**Instructions for the task**
Below is a listing; retype exactly the line with "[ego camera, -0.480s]" and every line after it through the end, and only those, leaving out the pictures.

________________

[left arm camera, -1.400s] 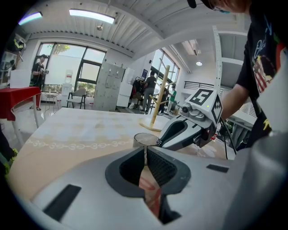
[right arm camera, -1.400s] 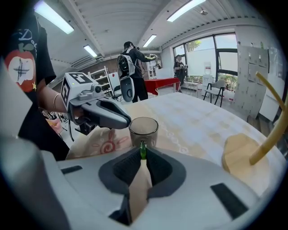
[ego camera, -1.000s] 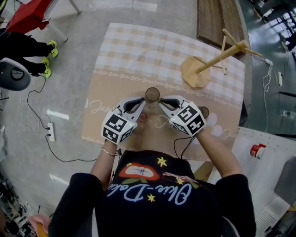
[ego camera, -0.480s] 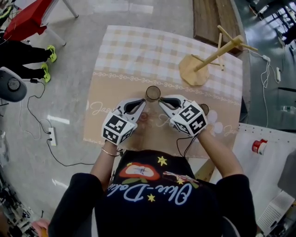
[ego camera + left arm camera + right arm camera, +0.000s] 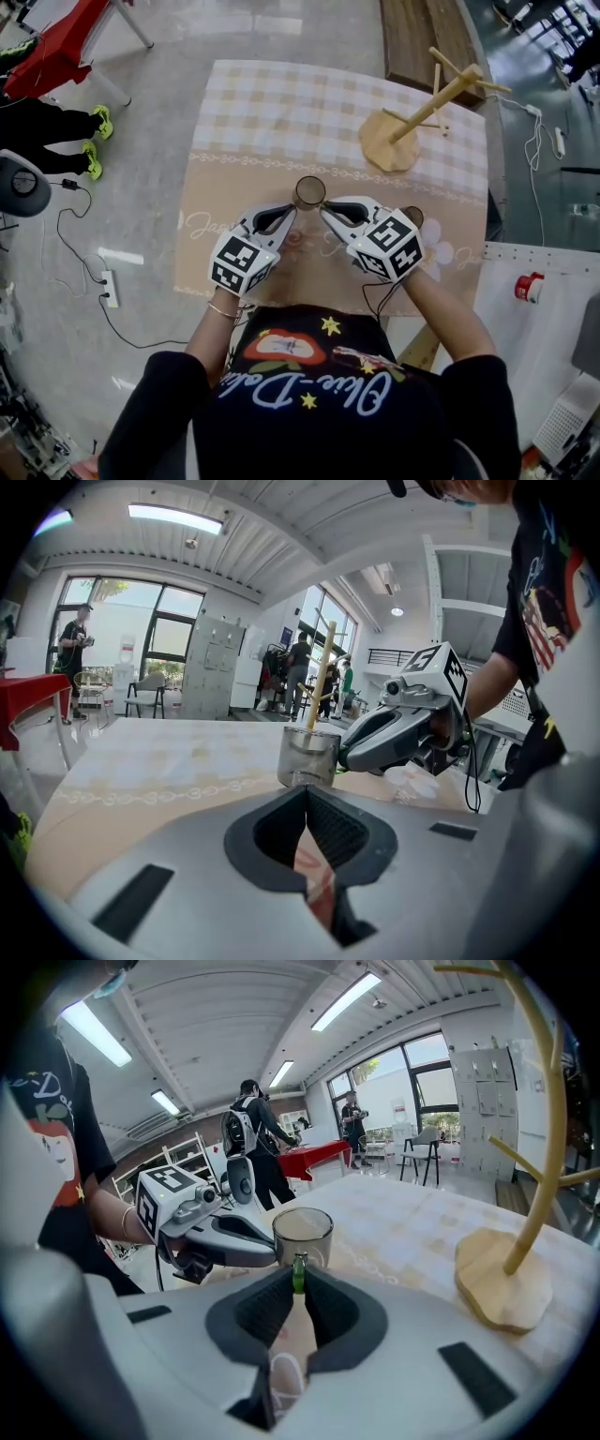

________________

**Answer**
[ego camera, -0.480s] 
[ego camera + left arm camera + right arm camera, +0.000s] 

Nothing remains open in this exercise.